No doubt, the proliferation of camouflage underwear signifies an important cultural shift. Perhaps it’s part of a back-to-nature movement that eventually will make Dick Cheney trade his limo for a Prius, swap his wingtips for Birkenstocks and donate his Halliburton stock options to PETA. Or perhaps it’s a subtle sign of a deepening patriotism across the land; the popularity of camo underwear could symbolize Americans’ solidarity with the men and women in uniform. Instead of flying the flag, why not flash a desert-sand thong?

Balanced against the trend toward camouflage underwear, however, we must consider the countervailing increase in people wearing no undergarments at all. According to USA Today, we’ve recently had a rash of celebrity sightings in which Britney Spears, Paris Hilton and Lindsay Lohan appeared in public wearing short skirts with nothing underneath. We can thank the paparazzi for this revelation. They took photos as the young ladies were getting out of cars. The photos, of course, were instantly transmitted around the world via the Internet, proving that Grandma was way ahead of her time when she refused to leave the house wearing hair curlers.

Fortunately for our struggling textile industry, the anti-underwear movement doesn’t appear to be gaining traction in the world of high fashion, the USA Today article states. It hasn’t been endorsed by Oprah or the Democratic congressional caucus. Rebecca Aspan, the author of “The Lingerie Handbook,” concludes: “If you show everything, that leaves nothing to the imagination. And then it’s just shock value.”
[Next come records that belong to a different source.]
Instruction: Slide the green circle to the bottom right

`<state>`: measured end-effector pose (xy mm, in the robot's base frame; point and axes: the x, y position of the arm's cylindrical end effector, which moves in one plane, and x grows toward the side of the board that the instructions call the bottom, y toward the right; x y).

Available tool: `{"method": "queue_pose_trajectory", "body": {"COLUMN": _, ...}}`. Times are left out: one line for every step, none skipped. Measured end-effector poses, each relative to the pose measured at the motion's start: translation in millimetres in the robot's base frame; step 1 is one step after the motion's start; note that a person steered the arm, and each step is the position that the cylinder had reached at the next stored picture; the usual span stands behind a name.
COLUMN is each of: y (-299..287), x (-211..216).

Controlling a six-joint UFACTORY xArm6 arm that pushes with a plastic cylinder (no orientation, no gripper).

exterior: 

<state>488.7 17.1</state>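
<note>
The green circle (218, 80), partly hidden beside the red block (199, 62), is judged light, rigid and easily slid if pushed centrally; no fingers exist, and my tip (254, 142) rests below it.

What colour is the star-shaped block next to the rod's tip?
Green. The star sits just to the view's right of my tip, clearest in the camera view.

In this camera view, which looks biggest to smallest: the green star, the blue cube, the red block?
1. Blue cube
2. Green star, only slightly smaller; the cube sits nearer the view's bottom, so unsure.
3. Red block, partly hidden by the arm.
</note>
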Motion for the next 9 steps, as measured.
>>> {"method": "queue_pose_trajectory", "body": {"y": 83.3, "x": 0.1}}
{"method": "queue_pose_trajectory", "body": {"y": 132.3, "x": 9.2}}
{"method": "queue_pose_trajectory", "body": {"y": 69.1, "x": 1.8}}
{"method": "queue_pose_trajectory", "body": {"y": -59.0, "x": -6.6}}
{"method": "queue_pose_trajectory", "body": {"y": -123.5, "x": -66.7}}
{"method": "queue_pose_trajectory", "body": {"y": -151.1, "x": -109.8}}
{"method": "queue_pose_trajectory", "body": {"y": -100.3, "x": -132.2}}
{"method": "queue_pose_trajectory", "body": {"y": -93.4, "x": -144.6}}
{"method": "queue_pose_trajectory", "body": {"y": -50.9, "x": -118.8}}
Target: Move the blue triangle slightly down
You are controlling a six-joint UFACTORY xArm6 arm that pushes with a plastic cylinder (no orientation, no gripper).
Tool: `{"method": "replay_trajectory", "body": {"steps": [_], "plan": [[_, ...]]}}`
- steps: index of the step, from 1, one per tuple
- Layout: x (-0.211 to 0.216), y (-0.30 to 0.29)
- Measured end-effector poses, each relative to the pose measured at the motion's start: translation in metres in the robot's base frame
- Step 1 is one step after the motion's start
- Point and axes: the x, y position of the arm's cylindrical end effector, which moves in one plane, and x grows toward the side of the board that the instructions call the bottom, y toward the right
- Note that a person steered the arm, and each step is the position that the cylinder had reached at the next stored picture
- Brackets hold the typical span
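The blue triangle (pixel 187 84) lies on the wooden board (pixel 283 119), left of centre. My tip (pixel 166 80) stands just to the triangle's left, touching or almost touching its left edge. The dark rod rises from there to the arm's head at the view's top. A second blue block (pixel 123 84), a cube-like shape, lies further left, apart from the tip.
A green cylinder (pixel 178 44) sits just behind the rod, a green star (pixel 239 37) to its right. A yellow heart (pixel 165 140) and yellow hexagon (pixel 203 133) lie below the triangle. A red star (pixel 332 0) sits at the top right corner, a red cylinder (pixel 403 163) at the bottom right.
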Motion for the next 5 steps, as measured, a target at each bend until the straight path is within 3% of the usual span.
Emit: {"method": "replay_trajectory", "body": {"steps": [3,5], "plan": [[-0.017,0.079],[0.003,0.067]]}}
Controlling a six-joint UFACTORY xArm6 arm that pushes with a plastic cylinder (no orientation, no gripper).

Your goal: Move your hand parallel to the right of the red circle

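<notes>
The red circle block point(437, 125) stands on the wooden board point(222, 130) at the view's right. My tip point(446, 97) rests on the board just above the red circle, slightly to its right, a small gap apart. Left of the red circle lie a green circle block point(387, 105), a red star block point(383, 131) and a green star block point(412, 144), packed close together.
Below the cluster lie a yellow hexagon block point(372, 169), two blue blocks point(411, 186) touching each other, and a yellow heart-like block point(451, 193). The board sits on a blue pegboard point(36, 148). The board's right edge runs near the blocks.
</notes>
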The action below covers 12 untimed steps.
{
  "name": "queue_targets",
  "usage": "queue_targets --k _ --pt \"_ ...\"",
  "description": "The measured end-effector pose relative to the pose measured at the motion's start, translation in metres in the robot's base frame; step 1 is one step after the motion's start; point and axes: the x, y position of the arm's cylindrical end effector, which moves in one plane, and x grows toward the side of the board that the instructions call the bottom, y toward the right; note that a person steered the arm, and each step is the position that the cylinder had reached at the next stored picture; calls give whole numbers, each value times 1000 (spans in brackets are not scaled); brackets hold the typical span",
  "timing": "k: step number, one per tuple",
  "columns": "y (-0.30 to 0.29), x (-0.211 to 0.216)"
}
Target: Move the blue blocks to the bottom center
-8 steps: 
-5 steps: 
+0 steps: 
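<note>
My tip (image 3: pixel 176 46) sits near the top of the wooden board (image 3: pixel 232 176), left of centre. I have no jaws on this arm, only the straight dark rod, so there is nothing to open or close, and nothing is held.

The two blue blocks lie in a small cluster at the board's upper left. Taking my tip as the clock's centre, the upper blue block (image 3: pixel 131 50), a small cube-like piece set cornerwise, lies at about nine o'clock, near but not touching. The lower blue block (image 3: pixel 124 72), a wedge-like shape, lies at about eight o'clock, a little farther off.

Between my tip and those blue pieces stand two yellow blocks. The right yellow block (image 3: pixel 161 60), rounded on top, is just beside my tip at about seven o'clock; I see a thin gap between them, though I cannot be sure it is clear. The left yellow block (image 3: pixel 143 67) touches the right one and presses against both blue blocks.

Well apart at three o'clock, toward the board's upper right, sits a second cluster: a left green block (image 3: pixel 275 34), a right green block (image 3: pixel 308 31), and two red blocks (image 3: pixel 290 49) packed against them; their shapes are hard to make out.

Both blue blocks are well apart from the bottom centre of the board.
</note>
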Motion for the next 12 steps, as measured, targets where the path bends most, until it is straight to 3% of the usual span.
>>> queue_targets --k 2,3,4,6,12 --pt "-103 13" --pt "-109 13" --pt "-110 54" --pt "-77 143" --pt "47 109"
Exactly. And that’s a point confirmed by any seasoned woodsman. The object of the hunt is to shoot your prey, not shock it to death. Male deer are sensitive, noble creatives. That’s true even at the height of rutting season when — as is the case with men in general — they express their romantic natures by sniffing the wind for glandular secretions and banging their heads against trees.

That’s why conscientious hunters wear camo underwear — it’s really out of consideration for the deer — and why deer stay away from Hollywood. God forbid that a proud buck’s dying glance should cruelly fall upon a pair of white cotton BVDs — or Britney Spears taking a breeze bath on Rodeo Drive.